The Irish Potato Famine

Poor Irish
The Potato Comes to Ireland

Many countries in Europe paid very little attention to the arrival of the potato from the New World. This is because most countries already grew enough food to feed their population, and so there was no reason to grow a new vegetable in large numbers. However, the situation was different in Ireland.

During the 1500's Ireland was torn apart by constant warfare between the country’s English rulers and Irish inhabitants, and between local nobles who were always fighting one another. As a result of this continual conflict, Ireland's peasant farmers had a hard time growing enough food to feed themselves, let alone anyone else. It was into this starving, war-torn Ireland that the potato was introduced around the year 1600.


The Potato Catches On

No one is sure exactly who introduced the potato to Ireland. Some believe it was the famous English explorer, sea captain and poet, Walter Raleigh. Others speculate that the potato washed up on the beaches of Ireland as part of the shipwreck of the Spanish Armada, which had sunk off the Irish coast in a violent storm.
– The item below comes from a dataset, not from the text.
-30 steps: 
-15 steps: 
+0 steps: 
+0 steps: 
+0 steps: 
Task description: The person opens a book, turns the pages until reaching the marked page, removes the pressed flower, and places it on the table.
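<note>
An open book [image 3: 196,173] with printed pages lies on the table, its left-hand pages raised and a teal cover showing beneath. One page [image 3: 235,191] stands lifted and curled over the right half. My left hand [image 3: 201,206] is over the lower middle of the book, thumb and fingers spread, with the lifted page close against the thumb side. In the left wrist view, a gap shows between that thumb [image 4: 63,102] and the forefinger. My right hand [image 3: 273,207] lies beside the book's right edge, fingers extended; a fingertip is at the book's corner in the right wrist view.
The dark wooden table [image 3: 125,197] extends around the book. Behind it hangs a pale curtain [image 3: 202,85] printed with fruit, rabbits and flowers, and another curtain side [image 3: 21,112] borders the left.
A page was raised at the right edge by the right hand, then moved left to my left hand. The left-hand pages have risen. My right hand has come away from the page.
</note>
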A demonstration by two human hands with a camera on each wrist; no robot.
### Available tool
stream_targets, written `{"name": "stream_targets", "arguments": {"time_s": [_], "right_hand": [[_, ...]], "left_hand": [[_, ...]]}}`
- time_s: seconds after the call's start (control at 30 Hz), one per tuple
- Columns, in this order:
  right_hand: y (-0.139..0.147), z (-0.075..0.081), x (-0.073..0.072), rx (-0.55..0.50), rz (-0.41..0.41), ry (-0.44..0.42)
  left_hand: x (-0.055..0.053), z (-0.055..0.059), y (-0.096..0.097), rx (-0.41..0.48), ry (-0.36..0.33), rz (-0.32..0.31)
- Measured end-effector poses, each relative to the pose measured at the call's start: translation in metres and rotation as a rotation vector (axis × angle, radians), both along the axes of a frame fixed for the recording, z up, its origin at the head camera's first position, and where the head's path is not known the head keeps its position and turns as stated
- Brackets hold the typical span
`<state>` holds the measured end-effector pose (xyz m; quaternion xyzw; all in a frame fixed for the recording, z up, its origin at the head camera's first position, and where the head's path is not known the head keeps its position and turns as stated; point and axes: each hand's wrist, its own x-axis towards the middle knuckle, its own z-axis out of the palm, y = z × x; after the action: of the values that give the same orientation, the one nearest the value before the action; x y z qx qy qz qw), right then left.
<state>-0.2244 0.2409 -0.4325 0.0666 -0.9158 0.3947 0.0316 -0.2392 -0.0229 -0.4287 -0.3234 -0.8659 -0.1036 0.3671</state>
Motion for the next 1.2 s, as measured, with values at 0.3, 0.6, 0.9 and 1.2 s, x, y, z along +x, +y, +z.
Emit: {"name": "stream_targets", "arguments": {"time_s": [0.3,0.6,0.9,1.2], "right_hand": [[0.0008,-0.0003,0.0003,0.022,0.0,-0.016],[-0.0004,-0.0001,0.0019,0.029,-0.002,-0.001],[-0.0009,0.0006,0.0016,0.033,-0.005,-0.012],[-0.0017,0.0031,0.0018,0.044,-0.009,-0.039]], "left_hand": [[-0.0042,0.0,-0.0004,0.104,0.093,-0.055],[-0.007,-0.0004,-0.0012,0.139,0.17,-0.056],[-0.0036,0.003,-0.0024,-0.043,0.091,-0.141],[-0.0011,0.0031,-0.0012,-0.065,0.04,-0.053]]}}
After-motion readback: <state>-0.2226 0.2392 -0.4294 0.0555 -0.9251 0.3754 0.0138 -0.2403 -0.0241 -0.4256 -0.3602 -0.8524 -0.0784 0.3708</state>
However it arrived, one thing can be said for certain - the potato caught on very quickly in Ireland. The potato's popularity was based on the potato producing more food per acre than any other crops Irish farmers had grown before. In peaceful times the potato spread throughout Ireland as a healthy and reliable source of food. In times of war it was popular as well. When soldiers destroyed farmers' crops and livestock - as soldiers often did -, the potato would survive because it was hidden, buried below ground. When the soldiers left, people could still dig up potatoes and eat them.

Dependent on the Potato

Ireland was the first country in Europe where the potato became a major food source. By the 1800's, the potato was so important in Ireland that some of the poorer parts of the country relied entirely on the potato for food. Because the potato was so abundant and could feed so many people, it allowed the population of Ireland to grow very quickly. By 1840, the country’s population had swelled--from less than three million in the early 1500's to a staggering eight million people--largely thanks to the potato. Some men and women tried to warn everyone that it was dangerous for so many people in one place to be dependent on just one crop. Unfortunately, no one listened to their warnings.


The Famine Strikes

The blight appeared in Ireland in 1845. The blight was the fungus Phytophthora infestans which destroyed potato plants and was the principal cause of what came to be known as the Irish Potato Famine. The blight wiped out the potato crop in 1845, 1846 and again in 1848. People were left with nothing to eat and no way to make money to support themselves. Many wandered the countryside, begging for food or work. Others ate grass and weeds to survive. Those who could afford to, left the country in search of a better life.

(see science&tech - Diseases - for a description of potato blight)
Over the course of the famine almost one million people died from starvation or disease. Another one million left Ireland, mostly for Canada and America. Of those who left, many died on board the boats they were travelling in because the conditions were so crowded and dirty. For this reason, the ships that carried Irish immigrants to the New World became known as "coffin ships". Unfortunately immigrants to the New World soon found out that the blight was ravaging potato crops there as well.